[[ THE DATA open ]]

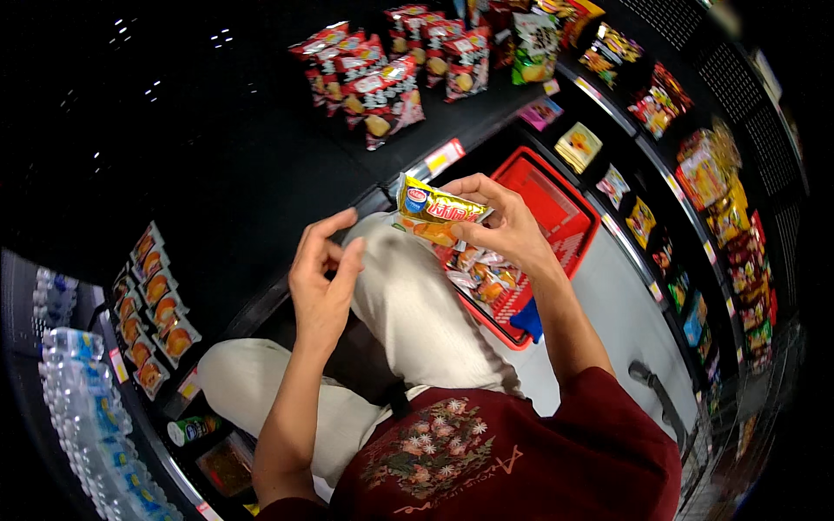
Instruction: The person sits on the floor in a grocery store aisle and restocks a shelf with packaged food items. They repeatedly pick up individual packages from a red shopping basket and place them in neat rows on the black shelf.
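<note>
My right hand grips a small gold-and-orange snack packet by its right end, above my raised knee. To the left of the packet, my left hand hangs with thumb and fingers apart and nothing between them. Behind my right forearm stands a red plastic shopping basket. Several small wrapped snacks lie inside it, and a piece of blue material shows at its near end. My right wrist hides part of the basket.
Red-and-black chip bags stand on the dark shelf ahead. Round packaged snacks lie in rows to the left, with water bottles beyond. Shelves of bagged snacks curve along the right. A green can lies low at left.
</note>
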The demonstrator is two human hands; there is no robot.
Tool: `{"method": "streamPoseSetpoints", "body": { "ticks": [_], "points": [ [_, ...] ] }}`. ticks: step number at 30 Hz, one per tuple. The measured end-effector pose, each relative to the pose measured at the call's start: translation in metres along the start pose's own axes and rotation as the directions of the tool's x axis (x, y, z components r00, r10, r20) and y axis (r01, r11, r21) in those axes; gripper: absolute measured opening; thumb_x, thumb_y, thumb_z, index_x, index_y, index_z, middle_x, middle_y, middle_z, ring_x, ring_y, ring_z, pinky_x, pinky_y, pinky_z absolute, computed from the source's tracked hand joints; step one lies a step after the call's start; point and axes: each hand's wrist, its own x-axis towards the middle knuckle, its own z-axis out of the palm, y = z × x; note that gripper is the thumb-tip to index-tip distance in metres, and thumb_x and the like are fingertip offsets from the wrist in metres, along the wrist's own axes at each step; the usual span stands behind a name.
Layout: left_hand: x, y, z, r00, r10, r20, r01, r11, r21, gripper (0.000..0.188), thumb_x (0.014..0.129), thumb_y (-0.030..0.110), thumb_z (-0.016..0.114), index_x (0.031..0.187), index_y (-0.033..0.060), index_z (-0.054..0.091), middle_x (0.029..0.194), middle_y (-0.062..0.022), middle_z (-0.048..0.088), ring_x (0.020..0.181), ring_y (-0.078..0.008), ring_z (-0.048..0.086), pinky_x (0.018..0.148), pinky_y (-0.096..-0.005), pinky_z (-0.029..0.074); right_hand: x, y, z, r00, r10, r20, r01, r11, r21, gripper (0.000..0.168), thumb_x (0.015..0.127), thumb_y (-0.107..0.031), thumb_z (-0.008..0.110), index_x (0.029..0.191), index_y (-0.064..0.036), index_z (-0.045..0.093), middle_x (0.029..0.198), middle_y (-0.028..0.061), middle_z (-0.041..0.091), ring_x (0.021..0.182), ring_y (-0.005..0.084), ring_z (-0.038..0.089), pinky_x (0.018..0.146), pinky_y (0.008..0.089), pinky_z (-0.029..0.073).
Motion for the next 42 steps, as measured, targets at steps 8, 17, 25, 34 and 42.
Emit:
{"method": "streamPoseSetpoints", "body": {
  "ticks": [8,17,25,34,42],
  "points": [
    [0.020,0.002,-0.041,0.996,-0.082,-0.033,0.072,0.967,-0.244,0.024,0.099,0.017,0.066,0.117,0.0005,0.068,0.081,0.0001,0.067,0.067,-0.0010,0.056,0.053,-0.0180,0.045,0.054,-0.016,0.062,0.976,-0.109,0.191,0.090,0.991,0.104,0.044,0.090,-0.016,0.074,0.127,0.003,0.060,0.113,0.0094,0.069,0.095,0.0116,0.066,0.084,0.0266,0.054],
    [0.039,-0.029,-0.116,0.937,-0.193,-0.292,0.127,0.964,-0.232,0.024,0.100,0.022,0.063,0.113,0.0015,0.067,0.075,0.0009,0.064,0.056,-0.0036,0.055,0.053,-0.0201,0.047,0.128,-0.026,0.138,0.987,-0.119,0.109,0.139,0.969,-0.206,0.046,0.090,-0.035,0.076,0.111,0.003,0.062,0.076,0.0012,0.067,0.061,0.0042,0.053,0.050,0.0209,0.039],
    [0.081,-0.085,-0.182,0.756,-0.348,-0.554,0.300,0.937,-0.180,0.017,0.097,0.009,0.061,0.111,-0.0012,0.059,0.094,-0.0135,0.072,0.064,-0.0163,0.073,0.046,-0.0224,0.052,0.223,0.013,0.227,0.980,-0.180,0.079,0.197,0.904,-0.381,0.044,0.082,-0.040,0.083,0.079,-0.002,0.062,0.069,0.0020,0.058,0.063,0.0094,0.053,0.054,0.0249,0.041],
    [0.108,-0.184,-0.233,0.615,-0.311,-0.725,0.350,0.931,-0.102,0.021,0.091,0.002,0.064,0.111,-0.0034,0.063,0.105,-0.0141,0.070,0.084,-0.0213,0.073,0.064,-0.0289,0.058,0.284,0.066,0.314,0.971,0.010,0.240,0.051,0.968,-0.246,0.021,0.091,-0.015,0.072,0.104,0.000,0.066,0.089,0.0083,0.072,0.075,0.0150,0.068,0.059,0.0287,0.057],
    [0.133,-0.225,-0.249,0.588,-0.215,-0.780,0.318,0.948,-0.022,0.032,0.090,0.000,0.058,0.121,-0.0027,0.064,0.122,-0.0188,0.067,0.110,-0.0285,0.066,0.095,-0.0351,0.052,0.321,0.098,0.347,0.935,0.134,0.328,-0.132,0.991,-0.027,0.026,0.093,-0.008,0.065,0.118,0.000,0.064,0.107,0.0112,0.070,0.093,0.0202,0.068,0.072,0.0343,0.061]
  ]
}}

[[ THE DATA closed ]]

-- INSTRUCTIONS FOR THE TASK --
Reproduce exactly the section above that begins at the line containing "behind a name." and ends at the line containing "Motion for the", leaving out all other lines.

-- TASK OUTPUT --
Tool: `{"method": "streamPoseSetpoints", "body": { "ticks": [_], "points": [ [_, ...] ] }}`. ticks: step number at 30 Hz, one per tuple. The measured end-effector pose, each relative to the pose measured at the call's start: translation in metres along the start pose's own axes and rotation as the directions of the tool's x axis (x, y, z components r00, r10, r20) and y axis (r01, r11, r21) in those axes; gripper: absolute measured opening; thumb_x, thumb_y, thumb_z, index_x, index_y, index_z, middle_x, middle_y, middle_z, ring_x, ring_y, ring_z, pinky_x, pinky_y, pinky_z absolute, computed from the source's tracked hand joints; step one lies a step after the call's start; point and axes: each hand's wrist, its own x-axis towards the middle knuckle, its own z-axis out of the palm, y = z × x; note that gripper is the thumb-tip to index-tip distance in metres, and thumb_x and the like are fingertip offsets from the wrist in metres, along the wrist's own axes at each step; the usual span stands behind a name.
Layout: left_hand: x, y, z, r00, r10, r20, r01, r11, r21, gripper (0.000..0.188), thumb_x (0.014..0.129), thumb_y (-0.030..0.110), thumb_z (-0.016..0.114), index_x (0.031..0.187), index_y (-0.033..0.060), index_z (-0.054..0.091), middle_x (0.029..0.194), middle_y (-0.062..0.022), middle_z (-0.048..0.088), ring_x (0.020..0.181), ring_y (-0.078..0.008), ring_z (-0.048..0.086), pinky_x (0.018..0.148), pinky_y (-0.096..-0.005), pinky_z (-0.029..0.074); right_hand: x, y, z, r00, r10, r20, r01, r11, r21, gripper (0.000..0.168), thumb_x (0.015..0.127), thumb_y (-0.107..0.031), thumb_z (-0.008..0.110), index_x (0.029..0.191), index_y (-0.064..0.036), index_z (-0.045..0.093), middle_x (0.029..0.198), middle_y (-0.028..0.061), middle_z (-0.041..0.091), ring_x (0.021..0.182), ring_y (-0.005..0.084), ring_z (-0.038..0.089), pinky_x (0.018..0.146), pinky_y (0.008..0.089), pinky_z (-0.029..0.073).
Motion for the next 42 steps, as measured, targets at steps 8, 17, 25, 34 and 42.

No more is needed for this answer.